It’s eight months since the FCA rules on operational resilience for financial services institutions came into force in March this year – so where does the insurance industry find itself?
Well one thing is for certain, regulatory compliance is not a new concept for Insurers! However, the far reaching scope of the FCA amendment to operational resilience means much has been left up to the market for interpretation, with the initial steer that this is “far more” than simply reviewing business continuity and disaster recovery plans. The rules require firms to identify key business services in relation to customer impact and set out timescales (tolerances) for any outages to these services that they then have to adhere to, subsequently running scenario test to self attest compliance to such tolerances.
Mind the gap
This has led to inconsistencies and gaps in approach between firms and between business operations in individual firms. An FCA survey confirms this (it included insurers and intermediaries from the wholesale, retail and life insurance sectors). While some good practices had been observed there were several areas for improvements. These included broad blanket responses used across all identified vulnerabilities for business services, and a lack of understanding of the impact of service disruption on vulnerable customers. There were examples of inappropriate selection of tolerance timescales; selected extremely short impact tolerances (without recognising their practicality) or extremely long impact tolerances (by ignoring the reputation and other consequences of operational disruptions). Firms now have a 3 year transition period to address any remaining gaps or shortcomings in their operational resilience framework.
Operational resilience by design
So with no further guidance forthcoming from the regulator, what can Insurers do during this transition period? There’s much to refine around the regulatory programme itself from revisiting tolerance thresholds from a customer impact perspective, to continuously improving your in house self assessment frameworks (as there continues to be no set template issued by the FCA).

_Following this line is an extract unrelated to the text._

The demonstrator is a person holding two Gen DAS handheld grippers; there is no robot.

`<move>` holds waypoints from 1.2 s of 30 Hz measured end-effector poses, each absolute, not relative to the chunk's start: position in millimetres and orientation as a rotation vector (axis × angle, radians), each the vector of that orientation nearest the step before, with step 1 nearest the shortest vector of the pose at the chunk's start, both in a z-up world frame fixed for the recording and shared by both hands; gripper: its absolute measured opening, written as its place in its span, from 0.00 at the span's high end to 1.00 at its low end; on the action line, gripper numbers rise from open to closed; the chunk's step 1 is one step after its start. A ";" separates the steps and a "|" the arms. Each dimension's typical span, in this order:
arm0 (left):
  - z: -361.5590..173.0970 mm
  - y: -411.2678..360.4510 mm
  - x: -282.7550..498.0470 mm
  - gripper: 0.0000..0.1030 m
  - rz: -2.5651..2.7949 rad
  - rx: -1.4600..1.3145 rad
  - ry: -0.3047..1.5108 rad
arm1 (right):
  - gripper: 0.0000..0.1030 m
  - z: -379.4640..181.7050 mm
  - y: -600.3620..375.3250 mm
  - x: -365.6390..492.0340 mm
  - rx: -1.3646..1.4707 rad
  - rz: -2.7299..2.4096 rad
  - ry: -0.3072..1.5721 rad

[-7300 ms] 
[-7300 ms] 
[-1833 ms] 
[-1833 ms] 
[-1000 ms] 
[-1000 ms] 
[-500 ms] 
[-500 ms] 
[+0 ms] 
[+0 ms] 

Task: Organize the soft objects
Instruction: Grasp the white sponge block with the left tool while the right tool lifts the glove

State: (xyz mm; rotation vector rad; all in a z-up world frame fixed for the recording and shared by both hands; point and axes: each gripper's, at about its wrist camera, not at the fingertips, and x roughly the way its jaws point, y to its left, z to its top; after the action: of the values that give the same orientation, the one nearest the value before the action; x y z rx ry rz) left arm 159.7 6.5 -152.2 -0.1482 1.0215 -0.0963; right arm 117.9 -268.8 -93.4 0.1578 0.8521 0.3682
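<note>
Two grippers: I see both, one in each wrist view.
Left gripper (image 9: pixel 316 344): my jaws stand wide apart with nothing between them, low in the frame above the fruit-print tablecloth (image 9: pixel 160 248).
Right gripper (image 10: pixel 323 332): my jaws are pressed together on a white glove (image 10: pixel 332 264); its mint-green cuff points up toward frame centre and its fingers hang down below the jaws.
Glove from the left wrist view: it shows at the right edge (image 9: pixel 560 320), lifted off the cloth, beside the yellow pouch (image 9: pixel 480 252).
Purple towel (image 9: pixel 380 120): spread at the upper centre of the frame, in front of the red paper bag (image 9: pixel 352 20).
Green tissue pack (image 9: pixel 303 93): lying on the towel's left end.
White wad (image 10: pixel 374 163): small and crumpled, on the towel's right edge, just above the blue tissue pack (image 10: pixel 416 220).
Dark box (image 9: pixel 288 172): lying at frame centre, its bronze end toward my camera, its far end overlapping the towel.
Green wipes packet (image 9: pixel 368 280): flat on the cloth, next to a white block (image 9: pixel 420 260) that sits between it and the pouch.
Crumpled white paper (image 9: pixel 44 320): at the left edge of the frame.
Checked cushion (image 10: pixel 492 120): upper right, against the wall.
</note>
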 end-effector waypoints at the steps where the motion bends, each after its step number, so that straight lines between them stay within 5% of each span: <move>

There are however some fundamental IT principles that can be embraced and explored over the transition period to 2025, that will support closing these gaps in approaches. Central to this is acknowledging that IT resiliency can’t be a “bolt on”, it has to be “built in”. Insurance IT organisations need to focus on 3 core principles to ensure operational resilience by design and therefore harden their future compliance to the FCA rules, embedding the ability to pivot to compliance as future regulations evolve.
1. Identify “where” to deploy a hybrid cloud strategy - not “if”
Too big to fail is no longer an acceptable defence in the case of hyperscalers, if azure western region goes down, you don’t want all your client facing apps to go with it…
2. Cyber security needs to be at the heart of everything you do
Embed a culture of cyber; define where you need specific inhouse expertise and where to utilise the global shared intelligence and defences of managed security services (CGI’s cyber escape room is a great starter for engaging employees in Cyber awareness)
3. Future proof with a composable business and technology architecture
Think “lego bricks” when making IT solution decisions - selecting smaller components that are interoperable, while looking at multiple suppliers for key components. During an incident this will allow failed capabilities to be quickly isolated and switched out to minimise enterprise wide consequences.